Wijntips: Warm-up voor winterwijnen (Deel 2)
Tip 1: Piemonte
Deze Noord-Italiaanse wijnstreek ten zuiden van Turijn lijkt wel voorbestemd om de winter van onze tafel te verdrijven. Dit is het moment om de rijpere Barolo’s of Barbaresco’s te ontkurken. Vooral de betere Barolo’s, net zoals Barbaresco met de Nebbiolo-druif als ruggengraat en enkele jaren houtrijping, presteren nu pico bello.
Het hoeven niet noodzakelijk riserva’s te zijn, die nog eens extra lang op eik verbleven. Maar een exemplaar van minimaal vijf jaar of ouder staat nu klaar om u te verwarmen.
Tip 2: Aglianico
Minder gekend is de nochtans uitstekende druif ‘Aglianico’, vooral populair in de Italiaanse regio Basilicata en Campania. De meeste cuvées zijn mineraal, diepgekleurd en donkerfruitig, beschikken over een ferme dosis tannines en kunnen goed verouderen.
Kies vooral de appellaties Taurasi, Aglianico del Vulture, Castel del Monte, Irpinia of Biferno.
Tip 3: Priorat(o)
Alhoewel Spanje stikt van de warmbloedige appellaties met een hoog zon-gevoel die ons de wintermaanden laten doorkomen, is er eentje dat speciale aandacht verdient: Priorat. Afkomstig uit Catalonië en meer bepaald de provincie Tarragona, bezitten deze wijnen (slechts als tweede na Rioja) zelfs de hoogste Spaanse kwaliteitsstatus van DOCa. De wijngaarden liggen er op steile, vaak terrasvormige hellingen en onttrekken hun mineraliteit meestal aan de unieke llicorella-bodems. Priorat is per definitie het eindproduct van lage opbrengsten, met de Cabernet Sauvignon en Syrah als druivenpartners voor de Grenache, meestal zelfs trossen van zeer oude (kwaliteits)stokken.

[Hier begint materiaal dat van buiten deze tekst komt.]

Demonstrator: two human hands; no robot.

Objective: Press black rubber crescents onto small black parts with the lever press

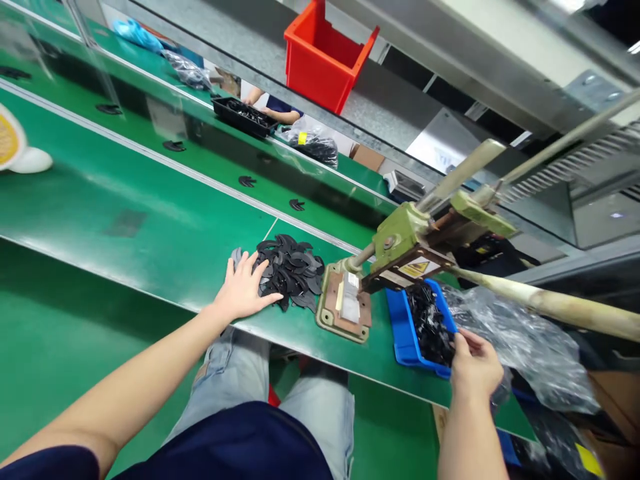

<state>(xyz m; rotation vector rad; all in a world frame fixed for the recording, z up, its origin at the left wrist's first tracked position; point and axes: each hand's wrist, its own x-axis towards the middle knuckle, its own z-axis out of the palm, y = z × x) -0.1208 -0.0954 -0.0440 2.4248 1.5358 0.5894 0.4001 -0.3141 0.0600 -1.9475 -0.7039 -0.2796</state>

Let wel: deze krachtige cuvées zijn doorgaans niet goedkoop, maar ze kunnen desnoods nog jaren in de kelder rijpen en lonen na enkele jaren geduld – pakweg 5 à 7 jaar na botteling – zeker de moeite.
Tip 4: Syrah en Shiraz
Altijd prijs voor wie deze zusterdruiven op tafel zet, of de fles nu een Frans etiket (vooral Rhône!) dan wel een Australisch label (Barossa Valley, Clare Valley, Adelaide Hills,…) draagt.
En tegenwoordig belanden er steeds fruitgespierder versies uit andere Nieuwe Wereld-productiegebieden in onze rekken. Vooral Zuid-Afrika en Chili scoren steeds sterker, vooral in het reserve-genre. Hun prijsniveau ligt bovendien vaak nog zeer interessant.
Tip 5: Pinotage
”Pinotage is not for sissies “, zo verklaarde ooit een Kaapse wijnmaker. We hebben al eerder ons boontje getoond voor deze fruitgedreven Kaapse druif die in 1925 ontstond door de pinot noir en cinsault te kruisen. We vinden Pinotage echter in veel variaties. Vooral in zogeheten ‘Cape blends’, de Kaapse druivenmix waarin ze wettelijk 30 à 70% van moet uitmaken, of in de solo-cuvées, al dan niet eikgelagerd. Soms zelfs in versterkte portachtige versie. Typisch voor deze fruitzotte variëteit zijn nochtans altijd de aroma’s én smaken van o.a. banaan, bramen, tropische vruchten, pruimenjam en zelfs een gerookte toets. Groot voordeel: zelfs piepjong is Pinotage al drinkbaar en toegankelijk.
Tip 6: Zinfandel
We komen deze Californische sterdruif, die afstamt van de Italiaanse Primitivo en haar Kroatische moederstok, helaas nog te weinig tegen in onze rekken. Jonge, spotgoedkope Zinfandel kan wel lekker smaken zomers indien koel geserveerd, maar kies nu toch maar liever voor de complexere cuvées. Die bezitten immers méér kleurintensiteit, body, specerijen (peper!) plus vlezige fruitpower, vooral met o.a. impressies van bosaardbeien, cassis, pruimenmarmelade, krenten en frambozen, meestal ook afgerond door een toasty eiktoets.
Ideaal bij alle vleeswerk, ook wild.